» **ASSIGNMENT**: With pictures left out, set down exactly the lines from the line containing "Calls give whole" through the last line of the data.

[Source records]
*-*-*

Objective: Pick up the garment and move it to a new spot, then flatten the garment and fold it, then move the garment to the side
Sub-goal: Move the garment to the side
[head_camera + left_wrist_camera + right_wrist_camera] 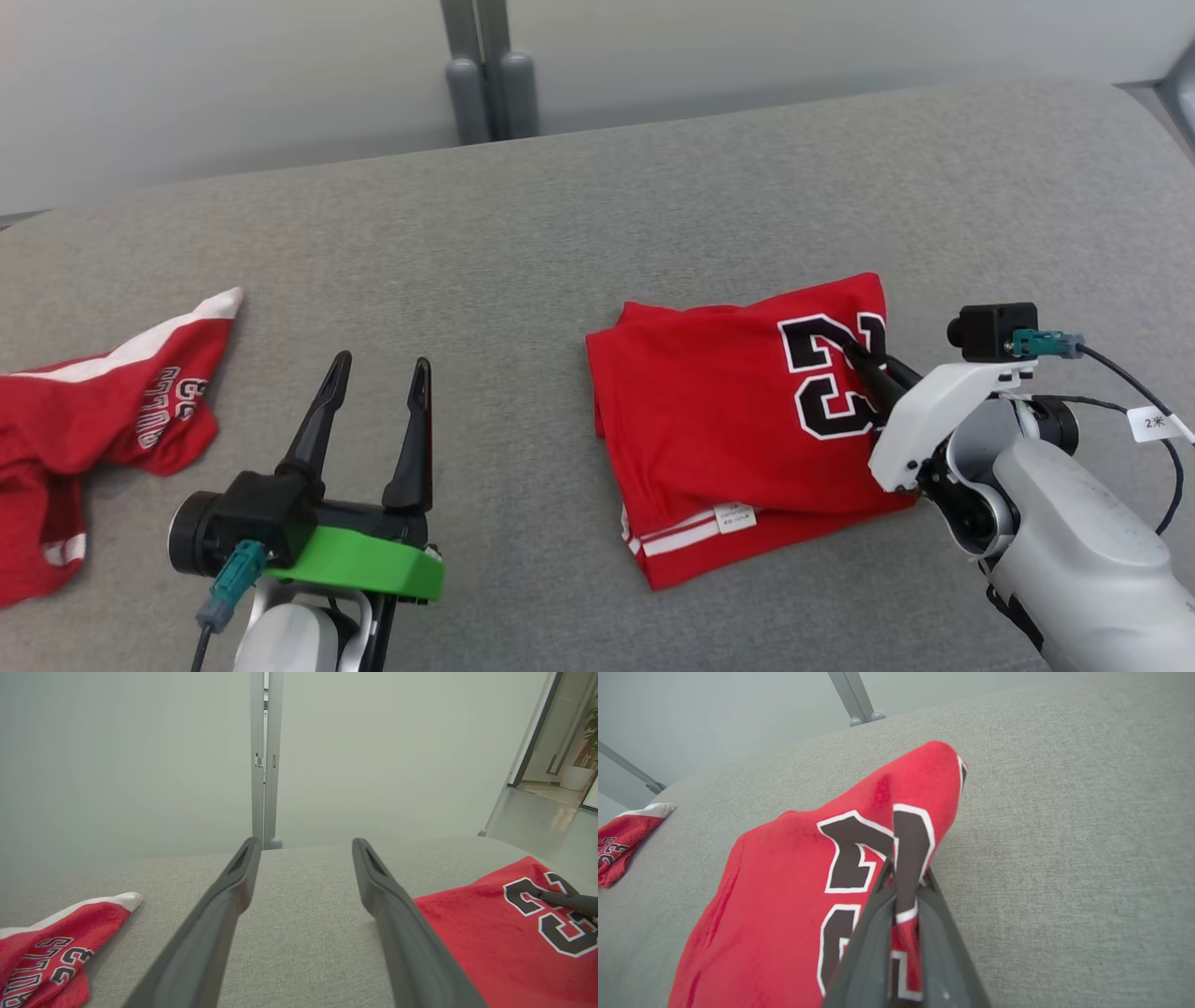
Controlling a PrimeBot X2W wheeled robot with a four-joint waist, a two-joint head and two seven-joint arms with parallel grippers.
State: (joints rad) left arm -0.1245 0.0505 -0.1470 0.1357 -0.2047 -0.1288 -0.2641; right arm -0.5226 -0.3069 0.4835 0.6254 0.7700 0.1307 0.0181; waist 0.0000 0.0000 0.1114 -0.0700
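Right end effector (864, 364), fingers closed narrowly on a raised fold of the red garment (719, 411); in the right wrist view the fold stands between the fingers (873, 933), across the black numeral 23 (826, 373). The garment lies folded on the right half of the grey fabric-covered worktop (560, 233), with a white label (735, 516) at its near edge. Left end effector (381, 364), fingers spread wide and holding nothing, above bare worktop to the garment's left. A second red garment (103, 401) lies crumpled at the far left, well apart from the first.
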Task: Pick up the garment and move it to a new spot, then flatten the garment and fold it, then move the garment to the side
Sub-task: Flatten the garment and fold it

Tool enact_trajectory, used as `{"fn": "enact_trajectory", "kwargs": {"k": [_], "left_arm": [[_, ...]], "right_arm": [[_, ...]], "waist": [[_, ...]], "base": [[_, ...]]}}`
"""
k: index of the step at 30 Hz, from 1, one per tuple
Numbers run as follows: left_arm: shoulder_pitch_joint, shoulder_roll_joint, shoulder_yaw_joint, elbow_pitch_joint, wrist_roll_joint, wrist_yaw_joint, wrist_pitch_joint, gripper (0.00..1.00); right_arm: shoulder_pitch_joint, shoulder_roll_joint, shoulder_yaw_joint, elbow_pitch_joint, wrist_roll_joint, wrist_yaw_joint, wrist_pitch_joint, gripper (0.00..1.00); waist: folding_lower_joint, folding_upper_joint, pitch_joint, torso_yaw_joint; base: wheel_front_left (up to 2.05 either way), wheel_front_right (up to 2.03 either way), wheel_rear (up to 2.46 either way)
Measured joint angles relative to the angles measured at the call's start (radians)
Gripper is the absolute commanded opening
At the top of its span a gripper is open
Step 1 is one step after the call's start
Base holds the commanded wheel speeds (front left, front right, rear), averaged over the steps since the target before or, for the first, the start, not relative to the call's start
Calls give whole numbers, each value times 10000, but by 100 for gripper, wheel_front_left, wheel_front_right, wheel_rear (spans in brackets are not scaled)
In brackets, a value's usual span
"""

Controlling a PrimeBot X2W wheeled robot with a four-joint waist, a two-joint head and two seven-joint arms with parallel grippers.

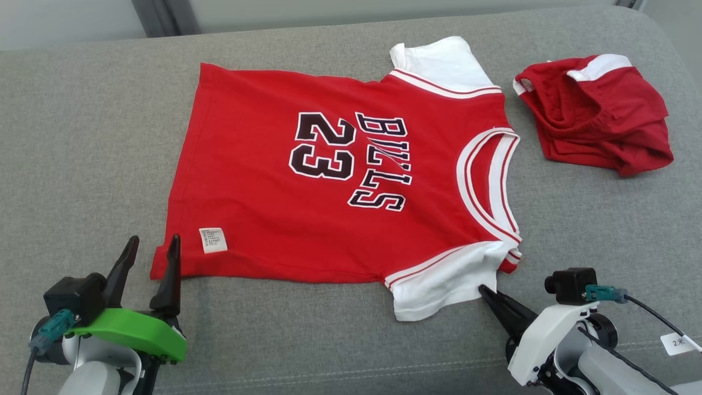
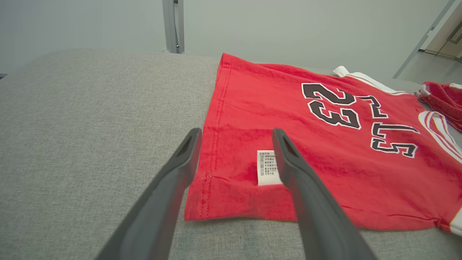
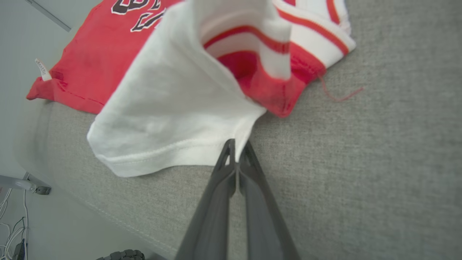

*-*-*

» **FINAL ANSWER**:
Calls give whole numbers, each value times 10000, but by 100 for gripper, wheel_front_left, wheel_front_right, wheel_rear (spans in brackets are not scaled)
In brackets, a value's usual span
"""

Controlling a PrimeBot X2W wheeled robot with a four-joint waist, a two-joint head and two seven-joint arms with parallel grippers.

Work on the exercise is complete.